### Problem to work on:
Where in the material does the word "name" appear? Copy each line that has it.

Start of Block

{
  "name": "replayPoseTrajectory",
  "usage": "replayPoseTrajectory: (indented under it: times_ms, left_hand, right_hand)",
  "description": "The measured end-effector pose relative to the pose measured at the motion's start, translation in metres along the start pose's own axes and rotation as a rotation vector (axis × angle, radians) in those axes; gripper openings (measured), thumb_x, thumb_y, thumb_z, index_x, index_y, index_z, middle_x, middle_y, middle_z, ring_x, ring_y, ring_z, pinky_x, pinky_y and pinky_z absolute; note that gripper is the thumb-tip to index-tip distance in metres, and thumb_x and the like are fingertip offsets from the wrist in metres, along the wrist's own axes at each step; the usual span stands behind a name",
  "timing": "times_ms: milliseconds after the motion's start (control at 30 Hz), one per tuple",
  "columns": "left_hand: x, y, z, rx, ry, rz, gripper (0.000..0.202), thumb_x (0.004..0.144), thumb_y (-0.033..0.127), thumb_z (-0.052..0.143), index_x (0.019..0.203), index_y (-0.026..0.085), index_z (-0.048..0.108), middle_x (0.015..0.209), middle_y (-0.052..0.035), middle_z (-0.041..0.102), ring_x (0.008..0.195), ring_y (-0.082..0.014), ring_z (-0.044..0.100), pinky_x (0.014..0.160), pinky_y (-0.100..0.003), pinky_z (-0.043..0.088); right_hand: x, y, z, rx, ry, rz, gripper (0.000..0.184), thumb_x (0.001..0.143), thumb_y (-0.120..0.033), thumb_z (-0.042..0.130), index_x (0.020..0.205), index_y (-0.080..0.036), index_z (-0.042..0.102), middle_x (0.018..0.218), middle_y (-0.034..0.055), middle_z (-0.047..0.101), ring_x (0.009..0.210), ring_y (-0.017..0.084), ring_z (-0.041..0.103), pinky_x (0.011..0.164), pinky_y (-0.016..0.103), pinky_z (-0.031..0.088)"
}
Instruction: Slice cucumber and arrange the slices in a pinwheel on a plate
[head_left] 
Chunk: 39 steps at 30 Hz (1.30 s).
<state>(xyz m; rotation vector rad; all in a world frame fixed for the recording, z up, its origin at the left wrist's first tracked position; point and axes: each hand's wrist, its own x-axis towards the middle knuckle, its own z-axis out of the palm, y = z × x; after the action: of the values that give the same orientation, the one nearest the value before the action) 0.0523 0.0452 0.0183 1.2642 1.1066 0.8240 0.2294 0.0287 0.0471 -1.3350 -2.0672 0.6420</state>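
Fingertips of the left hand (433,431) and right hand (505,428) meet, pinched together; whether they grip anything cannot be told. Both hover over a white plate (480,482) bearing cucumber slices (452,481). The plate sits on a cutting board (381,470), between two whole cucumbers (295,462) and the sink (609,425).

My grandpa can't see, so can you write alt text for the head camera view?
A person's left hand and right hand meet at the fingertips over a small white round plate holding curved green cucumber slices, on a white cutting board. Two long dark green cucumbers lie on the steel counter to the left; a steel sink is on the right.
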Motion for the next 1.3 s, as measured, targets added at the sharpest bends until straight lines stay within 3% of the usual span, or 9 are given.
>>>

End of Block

### Written answer:
  "name": "replayPoseTrajectory",
  "description": "The measured end-effector pose relative to the pose measured at the motion's start, translation in metres along the start pose's own axes and rotation as a rotation vector (axis × angle, radians) in those axes; gripper openings (measured), thumb_x, thumb_y, thumb_z, index_x, index_y, index_z, middle_x, middle_y, middle_z, ring_x, ring_y, ring_z, pinky_x, pinky_y and pinky_z absolute; note that gripper is the thumb-tip to index-tip distance in metres, and thumb_x and the like are fingertip offsets from the wrist in metres, along the wrist's own axes at each step; the usual span stands behind a name",

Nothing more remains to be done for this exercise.